El funcionario iraní fue uno de los "indultados" por Estados Unidos. Hace unas semanas, la Casa Blanca pidió a Israel —con quien lanzó la operación conjunta contra Teherán— que lo eliminara de su lista de objetivos porque lo consideraba un posible interlocutor para un alto el fuego y una salida negociada al conflicto. Otro de los indultados fue el presidente del Parlamento iraní, Mohammad Baqer Qalibaf, de quien se espera que encabece el equipo negociador.
El ministro iraní de Exteriores, Abbas Aragchi, y el presidente del Parlamento de Irán, Mohamed Baqer Qalibaf
Qalibaf, militar que llegó a ser comandante de la Guardia Revolucionaria y jefe de la Policía, fue un protegido del difunto ayatolá Alí Jamenei. Considerado del ala más dura de un régimen ya radicalizado, se le atribuye una fuerte influencia en el país.
Algunos informes apuntan a que podría ser la "figura destacada" con la que, según Trump, Washington está intentando negociar, un dirigente iraní que no es el líder supremo.
"Estamos tratando con el hombre que, en mi opinión, es el más respetado y el líder. Es un poco complicado: hemos eliminado a todo el mundo", manifestó el mandatario estadounidense. No obstante, Qalibaf ha negado, por en el contexto actual, haber participado en ninguna conversación.

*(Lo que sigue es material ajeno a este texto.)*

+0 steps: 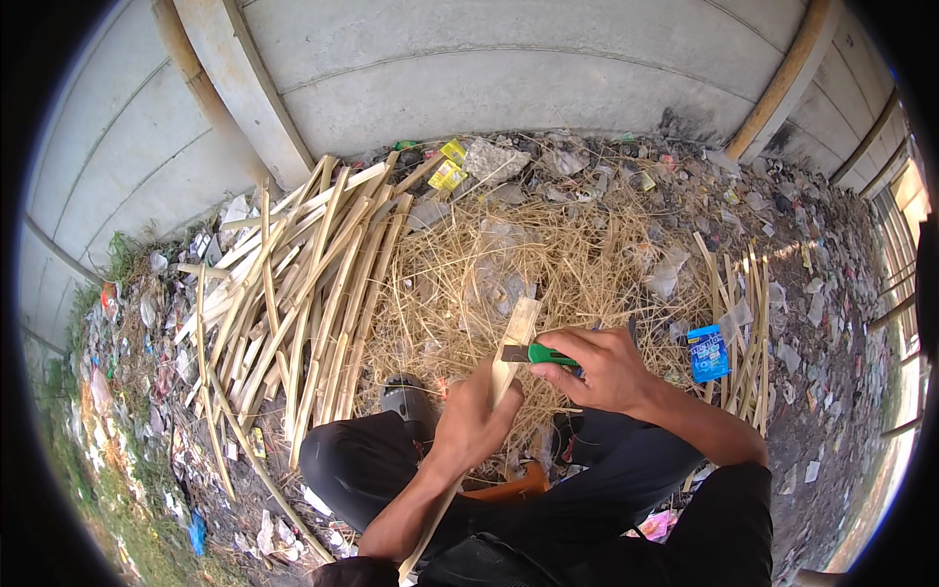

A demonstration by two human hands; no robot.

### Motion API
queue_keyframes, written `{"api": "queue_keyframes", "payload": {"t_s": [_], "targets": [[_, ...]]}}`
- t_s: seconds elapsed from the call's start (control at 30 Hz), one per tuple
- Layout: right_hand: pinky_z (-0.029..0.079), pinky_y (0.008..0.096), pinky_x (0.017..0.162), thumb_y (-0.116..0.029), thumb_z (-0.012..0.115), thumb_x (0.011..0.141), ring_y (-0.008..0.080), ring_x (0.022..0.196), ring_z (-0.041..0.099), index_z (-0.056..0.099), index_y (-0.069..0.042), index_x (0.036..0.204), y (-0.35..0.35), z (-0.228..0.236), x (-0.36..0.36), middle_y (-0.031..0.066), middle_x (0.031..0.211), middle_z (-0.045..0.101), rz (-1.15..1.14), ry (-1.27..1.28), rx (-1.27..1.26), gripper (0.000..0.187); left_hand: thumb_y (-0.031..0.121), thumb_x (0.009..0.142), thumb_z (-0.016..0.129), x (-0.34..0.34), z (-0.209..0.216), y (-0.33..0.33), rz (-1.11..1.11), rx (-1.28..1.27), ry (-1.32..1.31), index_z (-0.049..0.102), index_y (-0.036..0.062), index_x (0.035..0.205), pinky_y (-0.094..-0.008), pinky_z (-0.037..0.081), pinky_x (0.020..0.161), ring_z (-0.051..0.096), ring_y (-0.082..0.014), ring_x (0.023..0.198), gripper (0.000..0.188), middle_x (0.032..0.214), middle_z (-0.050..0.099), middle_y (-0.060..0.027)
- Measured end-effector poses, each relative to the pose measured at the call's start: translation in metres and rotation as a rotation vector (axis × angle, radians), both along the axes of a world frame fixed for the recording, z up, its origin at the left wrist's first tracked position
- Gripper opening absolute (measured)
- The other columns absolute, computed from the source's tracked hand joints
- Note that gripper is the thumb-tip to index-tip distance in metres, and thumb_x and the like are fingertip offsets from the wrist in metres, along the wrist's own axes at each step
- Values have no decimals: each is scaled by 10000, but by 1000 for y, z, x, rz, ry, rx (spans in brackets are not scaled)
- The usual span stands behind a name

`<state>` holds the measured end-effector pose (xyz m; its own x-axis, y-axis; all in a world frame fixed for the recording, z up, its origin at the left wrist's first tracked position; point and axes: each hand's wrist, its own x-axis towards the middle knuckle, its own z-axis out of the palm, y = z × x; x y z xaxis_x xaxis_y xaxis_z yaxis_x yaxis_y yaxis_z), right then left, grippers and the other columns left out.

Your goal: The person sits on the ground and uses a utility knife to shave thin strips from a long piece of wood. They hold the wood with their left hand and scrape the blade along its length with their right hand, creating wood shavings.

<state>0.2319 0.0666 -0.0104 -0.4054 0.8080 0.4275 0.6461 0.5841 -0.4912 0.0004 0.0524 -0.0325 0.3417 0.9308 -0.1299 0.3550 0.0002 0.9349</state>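
The person sits on the ground (831,460) with knees bent, in dark trousers (362,460); both forearms enter from the lower edge of the view.

The left hand (476,423) is closed around a bamboo strip (515,333). The strip runs at a slant from near the lower edge, between the knees, up through the fist; its free upper end stands above the hand, over the shavings.

The right hand (606,370) is closed around a green-handled utility knife (536,354). The knife lies roughly level, tip pointing toward the person's left, and its blade end meets the strip just above the left hand.

An orange object (514,484) shows between the legs; its kind cannot be told. A dark shoe (406,399) sits just beyond the left knee.

Beyond the hands, a heap of thin straw-coloured shavings (509,254) covers the middle ground. To its left lies a pile of split bamboo slats (303,284), fanned out. To its right, a smaller bundle of slats (748,313) lies beside a blue packet (706,352).

Farther out, litter (743,186) is scattered up to the base of a grey concrete wall (469,78).
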Motion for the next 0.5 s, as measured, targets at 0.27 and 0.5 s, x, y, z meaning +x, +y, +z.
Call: {"api": "queue_keyframes", "payload": {"t_s": [0.27,0.5], "targets": [[610,380,606,-381,761,1038,277,719,778,764,-112,1147,10,1,14,68,940,802,-73,-53,19,290,199,1022,652,5,-12,3,3,21,31,620,-85,1123,-525,579,715,763,-467,767,302,803,719,-309],[487,338,553,-321,670,1120,148,607,662,762,-36,1202,58,27,82,86,822,749,-598,87,-33,310,171,1023,631,-2,-10,-18,-34,143,-22,635,-68,1096,-451,514,645,661,-305,646,250,727,654,-191]]}}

Los hombres de confianza de Trump
El presidente estadounidense, aunque no ha dejado en ningún momento de escalar su retórica contra Irán —llegó a advertir de que "una civilización entera moriría" si no se alcanzaba un acuerdo—, ha encargado a sus hombres de mayor confianza participar en las negociaciones.
Entre ellos se encuentran Steve Witkoff, enviado especial para Oriente Medio, y Jared Kushner, yerno del presidente, quienes entregaron a los facilitadores el plan de paz que posteriormente fue rechazado por Teherán.
También el vicepresidente JD Vance, contrario a la guerra en Irán y uno de los principales defensores de la doctrina America First, ha participado en esos esfuerzos. El martes, desde Hungría, donde se encontraba apoyando al ultranacionalista primer ministro Viktor Orbán en la recta final de la campaña electoral, contribuyó a limar los últimos flecos en las horas previas a que expirara el ultimátum.